Required work - For the data below, transcribe the part that opens with the line containing "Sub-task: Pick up" and closes with the line containing "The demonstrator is", exactly and with no pictures.

Extracted records -
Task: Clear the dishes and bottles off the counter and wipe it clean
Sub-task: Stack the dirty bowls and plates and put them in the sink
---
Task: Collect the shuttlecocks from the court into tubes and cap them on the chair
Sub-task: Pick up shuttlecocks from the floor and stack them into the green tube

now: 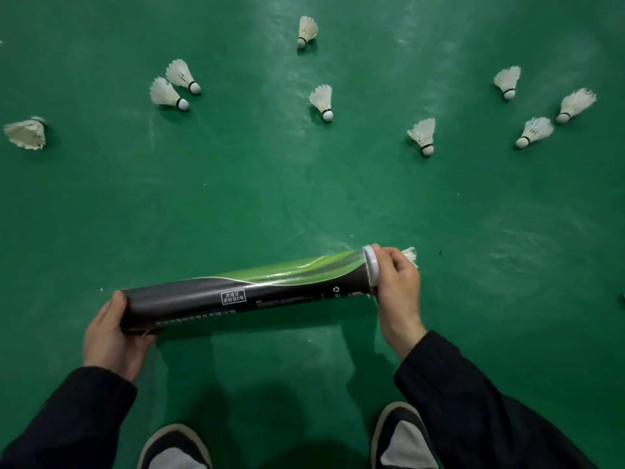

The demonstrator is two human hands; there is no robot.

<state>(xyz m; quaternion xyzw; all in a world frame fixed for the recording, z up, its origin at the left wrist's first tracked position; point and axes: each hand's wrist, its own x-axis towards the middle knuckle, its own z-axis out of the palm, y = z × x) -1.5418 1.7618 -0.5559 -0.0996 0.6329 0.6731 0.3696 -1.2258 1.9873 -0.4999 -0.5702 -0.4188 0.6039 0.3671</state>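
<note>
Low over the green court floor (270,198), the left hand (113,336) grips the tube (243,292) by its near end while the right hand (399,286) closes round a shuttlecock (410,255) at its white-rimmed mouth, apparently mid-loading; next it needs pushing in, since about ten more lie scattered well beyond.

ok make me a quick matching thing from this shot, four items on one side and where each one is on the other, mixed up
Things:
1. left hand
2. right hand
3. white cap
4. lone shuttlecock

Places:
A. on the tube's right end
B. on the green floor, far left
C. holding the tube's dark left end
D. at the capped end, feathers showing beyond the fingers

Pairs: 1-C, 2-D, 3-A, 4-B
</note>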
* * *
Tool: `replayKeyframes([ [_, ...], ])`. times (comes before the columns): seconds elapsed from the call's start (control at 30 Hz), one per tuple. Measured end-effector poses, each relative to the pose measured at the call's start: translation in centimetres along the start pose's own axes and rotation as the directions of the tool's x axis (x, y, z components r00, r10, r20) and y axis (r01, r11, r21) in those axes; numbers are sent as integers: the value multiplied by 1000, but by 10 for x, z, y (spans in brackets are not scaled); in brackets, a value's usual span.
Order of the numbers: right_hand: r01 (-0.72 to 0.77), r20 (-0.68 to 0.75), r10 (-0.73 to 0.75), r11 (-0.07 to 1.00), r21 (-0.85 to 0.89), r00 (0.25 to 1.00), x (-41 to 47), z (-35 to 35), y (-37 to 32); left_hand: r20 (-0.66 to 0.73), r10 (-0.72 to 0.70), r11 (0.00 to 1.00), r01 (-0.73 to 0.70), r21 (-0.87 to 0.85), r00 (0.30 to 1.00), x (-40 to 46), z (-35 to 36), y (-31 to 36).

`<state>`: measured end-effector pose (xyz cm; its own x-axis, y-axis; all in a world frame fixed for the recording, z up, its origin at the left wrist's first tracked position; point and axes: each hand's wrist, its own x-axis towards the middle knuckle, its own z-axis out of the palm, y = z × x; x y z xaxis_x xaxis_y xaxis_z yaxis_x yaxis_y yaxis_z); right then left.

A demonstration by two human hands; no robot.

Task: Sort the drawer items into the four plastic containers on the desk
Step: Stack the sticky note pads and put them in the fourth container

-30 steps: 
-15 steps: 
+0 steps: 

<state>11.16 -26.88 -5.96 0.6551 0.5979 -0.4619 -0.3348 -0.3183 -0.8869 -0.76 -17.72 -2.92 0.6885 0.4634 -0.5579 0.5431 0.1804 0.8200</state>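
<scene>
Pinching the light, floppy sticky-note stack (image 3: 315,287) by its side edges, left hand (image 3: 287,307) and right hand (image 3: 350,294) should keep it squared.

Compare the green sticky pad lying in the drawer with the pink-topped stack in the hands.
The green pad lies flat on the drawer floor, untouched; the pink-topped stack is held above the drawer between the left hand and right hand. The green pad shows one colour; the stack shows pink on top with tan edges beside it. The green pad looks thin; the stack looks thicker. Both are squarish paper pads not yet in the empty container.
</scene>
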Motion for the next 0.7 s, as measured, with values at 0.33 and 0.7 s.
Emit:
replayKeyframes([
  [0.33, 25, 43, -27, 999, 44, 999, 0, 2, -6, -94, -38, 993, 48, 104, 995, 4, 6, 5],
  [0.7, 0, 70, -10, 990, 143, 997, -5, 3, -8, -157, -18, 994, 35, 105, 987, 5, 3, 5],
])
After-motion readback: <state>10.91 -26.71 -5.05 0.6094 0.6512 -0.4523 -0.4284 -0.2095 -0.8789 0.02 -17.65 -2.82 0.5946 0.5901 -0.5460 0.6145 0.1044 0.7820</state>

Output for this task -
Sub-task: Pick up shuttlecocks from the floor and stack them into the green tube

now: 

The demonstrator is two human hands; there is no robot.

The answer given is complete.